![Emmanuel Macron and Keir Starmer at the Élysée Palace](https://media.guim.co.uk/19bcafff23cf811929b97e304a68e4eb60712e99/0_212_3976_2386/1000.jpg)
Keir Starmer has decided not to travel to Paris for next week’s international summit on artificial intelligence, despite the attendance of other world leaders including Emmanuel Macron, Narendra Modi and JD Vance.
Sources have told the Guardian that the prime minister will not attend the summit, the latest in a series of international AI conferences started by the former prime minister Rishi Sunak last year at Bletchley Park.
Officials say Starmer, who has been accused in the past of taking too many foreign trips, will be concentrating on his domestic agenda.
But by missing the Paris conference, Starmer risks upsetting the French president and the Indian prime minister, who are co-hosting, and missing out on a chance to speak to some of those closest to Donald Trump.
Vance, Trump’s vice-president, is expected to represent the US, and industry sources believe Elon Musk may also attend in a business capacity as the founder of the AI company xAI.
A No 10 spokesperson said: “The power and potential of evolving technologies like AI are rightly being harnessed by the UK and our allies.
“The prime minister recently launched our AI action plan, to make sure Britain is maximising our role as a current AI leader, to secure jobs, growth and to improve the lives of working people.
“He is a big believer in the galvanising economic potential of this tech, and so of course wishes our close ally President Macron a successful summit.”
Starmer is understood to be planning to spend the first day of the two-day summit (10-11 February) on a housing-related visit in the UK, before a Commons vote on the government’s immigration bill.
Sunak launched the AI safety summits last year when he hosted a two-day event at Bletchley Park attended by Kamala Harris, then the US vice-president, Ursula von der Leyen, the president of the European Commission, and Giorgia Meloni, the Italian prime minister.
That summit was seen as a diplomatic coup and resulted in the first international declaration on how to develop AI safely, amid warnings that advanced algorithms could eventually pose a threat to humanity. Starmer has previously called that summit “very important”.
Since entering Downing Street, Starmer has shown a similar interest to his predecessor in AI, but unlike Sunak he has chosen to focus more heavily on the opportunities the technology can bring. Last month the prime minister gave a speech on the technology in which he said: “Britain will be one of the great AI superpowers.”
Alan Mak, the shadow science and innovation secretary, said: “The Conservatives hosted the first AI safety summit, establishing the UK as a world leader in the sector.
“Keir Starmer is threatening that legacy and further damaging Britain’s leadership on the world stage by spurning this important summit.”
Next week’s summit is being seen in Paris as a key moment in Macron’s presidency and a test of his clout on the international stage.
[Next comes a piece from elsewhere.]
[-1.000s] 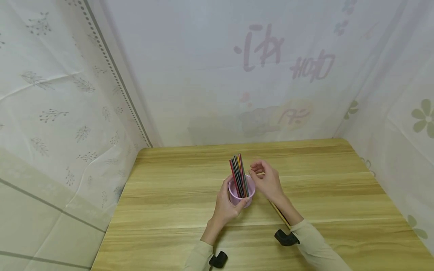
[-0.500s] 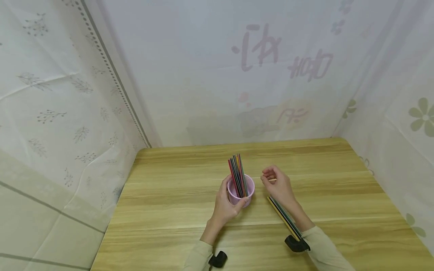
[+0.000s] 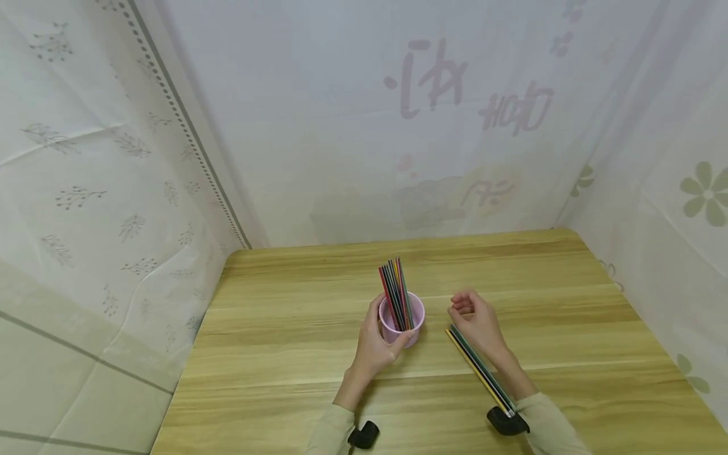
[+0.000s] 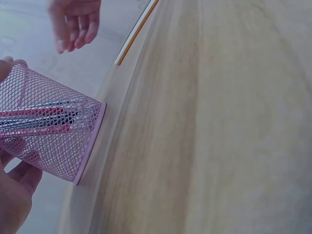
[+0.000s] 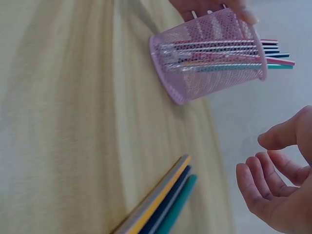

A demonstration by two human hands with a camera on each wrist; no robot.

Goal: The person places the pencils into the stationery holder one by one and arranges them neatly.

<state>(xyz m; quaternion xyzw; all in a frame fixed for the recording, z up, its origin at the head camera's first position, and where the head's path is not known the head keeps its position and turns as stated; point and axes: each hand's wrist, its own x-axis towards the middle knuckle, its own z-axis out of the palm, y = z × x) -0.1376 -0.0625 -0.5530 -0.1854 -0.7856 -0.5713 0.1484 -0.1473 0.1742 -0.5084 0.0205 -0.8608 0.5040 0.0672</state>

France is keen to use the gathering to talk about how to provide clean power for AI and how to mitigate disruption to the labour market.
Macron has put great store by his AI strategy, saying that mastering the technology was an “existential challenge” for France.
“The president wants to make it a kind of AI version of Choose France,” an Elysée spokesperson said. “Choose France is the annual summit aimed at proving how attractive the country is to major foreign corporations.”
A source close to the president told French reporters recently: “This is going to be the thing for Emmanuel Macron, and he has high expectations of it. The Élysée Palace is working very hard on this.”